### Work item
Among the entries below, extract exactly the lines that run from the one with "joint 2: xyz" through the one with "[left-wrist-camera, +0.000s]", both ends included.

Start of Input records

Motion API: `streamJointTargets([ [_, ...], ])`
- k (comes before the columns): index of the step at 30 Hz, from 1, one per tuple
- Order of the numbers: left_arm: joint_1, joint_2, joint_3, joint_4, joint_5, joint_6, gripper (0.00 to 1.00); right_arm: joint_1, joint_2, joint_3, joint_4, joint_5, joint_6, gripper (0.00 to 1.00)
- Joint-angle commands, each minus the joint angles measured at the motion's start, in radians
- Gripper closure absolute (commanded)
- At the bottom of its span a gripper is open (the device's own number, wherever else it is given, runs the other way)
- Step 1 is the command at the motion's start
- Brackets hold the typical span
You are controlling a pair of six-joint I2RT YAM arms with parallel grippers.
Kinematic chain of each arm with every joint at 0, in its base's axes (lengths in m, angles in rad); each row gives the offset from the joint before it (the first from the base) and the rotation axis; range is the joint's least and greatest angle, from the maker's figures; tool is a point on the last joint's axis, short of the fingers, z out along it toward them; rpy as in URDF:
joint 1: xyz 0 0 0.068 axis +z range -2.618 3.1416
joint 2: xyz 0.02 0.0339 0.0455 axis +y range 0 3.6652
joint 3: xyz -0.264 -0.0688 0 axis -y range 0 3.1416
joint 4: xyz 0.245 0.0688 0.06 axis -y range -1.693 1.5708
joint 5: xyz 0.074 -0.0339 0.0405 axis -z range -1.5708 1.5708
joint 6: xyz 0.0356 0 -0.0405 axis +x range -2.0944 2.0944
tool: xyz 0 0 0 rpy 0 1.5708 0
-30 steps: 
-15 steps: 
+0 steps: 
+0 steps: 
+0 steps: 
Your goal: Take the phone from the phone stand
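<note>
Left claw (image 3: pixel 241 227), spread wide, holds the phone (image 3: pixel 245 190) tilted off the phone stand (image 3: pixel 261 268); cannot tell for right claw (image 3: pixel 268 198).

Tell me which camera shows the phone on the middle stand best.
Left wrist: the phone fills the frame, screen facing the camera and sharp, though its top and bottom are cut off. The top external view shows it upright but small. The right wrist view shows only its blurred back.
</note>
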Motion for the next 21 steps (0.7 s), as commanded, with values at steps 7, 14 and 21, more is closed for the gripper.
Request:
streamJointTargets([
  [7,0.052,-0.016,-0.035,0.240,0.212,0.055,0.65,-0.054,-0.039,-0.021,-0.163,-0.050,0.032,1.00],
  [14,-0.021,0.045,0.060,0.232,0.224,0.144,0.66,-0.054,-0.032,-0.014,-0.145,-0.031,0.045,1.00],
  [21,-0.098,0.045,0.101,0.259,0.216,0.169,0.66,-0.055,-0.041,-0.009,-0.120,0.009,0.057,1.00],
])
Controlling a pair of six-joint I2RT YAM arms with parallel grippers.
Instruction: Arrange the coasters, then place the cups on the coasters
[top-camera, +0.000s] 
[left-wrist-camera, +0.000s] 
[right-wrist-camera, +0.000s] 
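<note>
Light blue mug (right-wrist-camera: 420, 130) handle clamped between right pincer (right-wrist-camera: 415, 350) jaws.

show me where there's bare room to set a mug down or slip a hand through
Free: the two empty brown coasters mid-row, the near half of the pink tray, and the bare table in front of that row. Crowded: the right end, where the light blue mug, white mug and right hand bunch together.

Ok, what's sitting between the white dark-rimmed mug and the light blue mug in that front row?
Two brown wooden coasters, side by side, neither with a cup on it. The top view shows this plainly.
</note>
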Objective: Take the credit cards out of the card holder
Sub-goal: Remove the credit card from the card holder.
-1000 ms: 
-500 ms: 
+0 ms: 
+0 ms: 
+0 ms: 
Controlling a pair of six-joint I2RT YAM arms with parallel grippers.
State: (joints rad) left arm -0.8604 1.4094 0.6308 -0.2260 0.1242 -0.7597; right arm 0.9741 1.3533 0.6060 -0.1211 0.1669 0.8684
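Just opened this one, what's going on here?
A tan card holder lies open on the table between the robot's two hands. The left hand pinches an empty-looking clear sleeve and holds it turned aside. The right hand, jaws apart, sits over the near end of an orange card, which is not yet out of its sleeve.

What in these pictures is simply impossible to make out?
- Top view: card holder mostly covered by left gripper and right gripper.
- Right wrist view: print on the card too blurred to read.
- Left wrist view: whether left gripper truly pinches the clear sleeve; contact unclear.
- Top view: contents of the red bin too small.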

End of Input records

### Solution
joint 2: xyz 0.02 0.0339 0.0455 axis +y range 0 3.6652
joint 3: xyz -0.264 -0.0688 0 axis -y range 0 3.1416
joint 4: xyz 0.245 0.0688 0.06 axis -y range -1.693 1.5708
joint 5: xyz 0.074 -0.0339 0.0405 axis -z range -1.5708 1.5708
joint 6: xyz 0.0356 0 -0.0405 axis +x range -2.0944 2.0944
tool: xyz 0 0 0 rpy 0 1.5708 0
-30 steps: 
-15 steps: 
+0 steps: 
+0 steps: 
+0 steps: 
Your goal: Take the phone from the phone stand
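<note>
Left claw (image 3: pixel 241 227), spread wide, holds the phone (image 3: pixel 245 190) tilted off the phone stand (image 3: pixel 261 268); cannot tell for right claw (image 3: pixel 268 198).

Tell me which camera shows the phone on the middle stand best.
Left wrist: the phone fills the frame, screen facing the camera and sharp, though its top and bottom are cut off. The top external view shows it upright but small. The right wrist view shows only its blurred back.
</note>
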Motion for the next 21 steps (0.7 s), as commanded, with values at steps 7, 14 and 21, more is closed for the gripper.
Request:
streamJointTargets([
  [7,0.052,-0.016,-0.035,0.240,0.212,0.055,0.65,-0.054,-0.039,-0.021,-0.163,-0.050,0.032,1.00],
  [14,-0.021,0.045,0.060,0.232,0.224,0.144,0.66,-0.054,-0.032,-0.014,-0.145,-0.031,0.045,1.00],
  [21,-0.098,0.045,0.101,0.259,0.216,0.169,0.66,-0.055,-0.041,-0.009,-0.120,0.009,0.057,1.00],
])
Controlling a pair of six-joint I2RT YAM arms with parallel grippers.
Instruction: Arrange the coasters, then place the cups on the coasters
[top-camera, +0.000s] 
[left-wrist-camera, +0.000s] 

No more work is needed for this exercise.